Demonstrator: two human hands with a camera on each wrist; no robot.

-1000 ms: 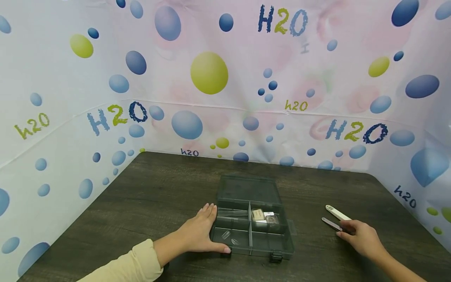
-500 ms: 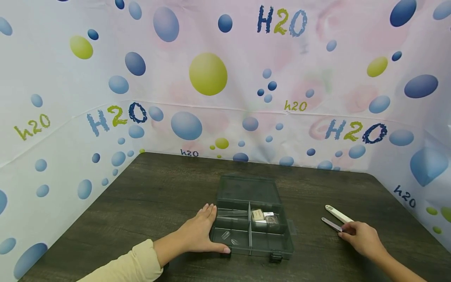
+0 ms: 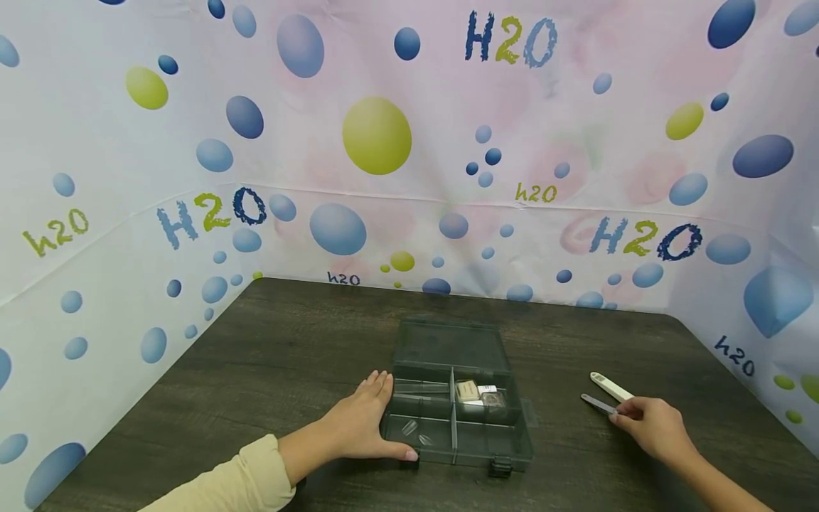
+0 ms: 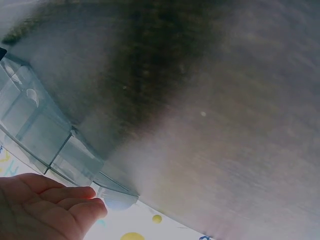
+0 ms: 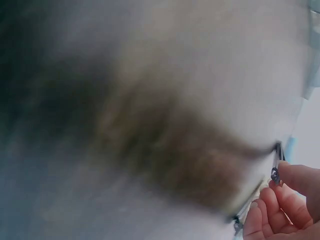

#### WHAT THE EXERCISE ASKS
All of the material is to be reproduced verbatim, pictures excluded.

#### REPLY
Demonstrator: two human hands with a camera on each wrist; no robot.

-1000 ms: 
-500 ms: 
+0 ms: 
+0 ms: 
+0 ms: 

The requested output has been fully supplied.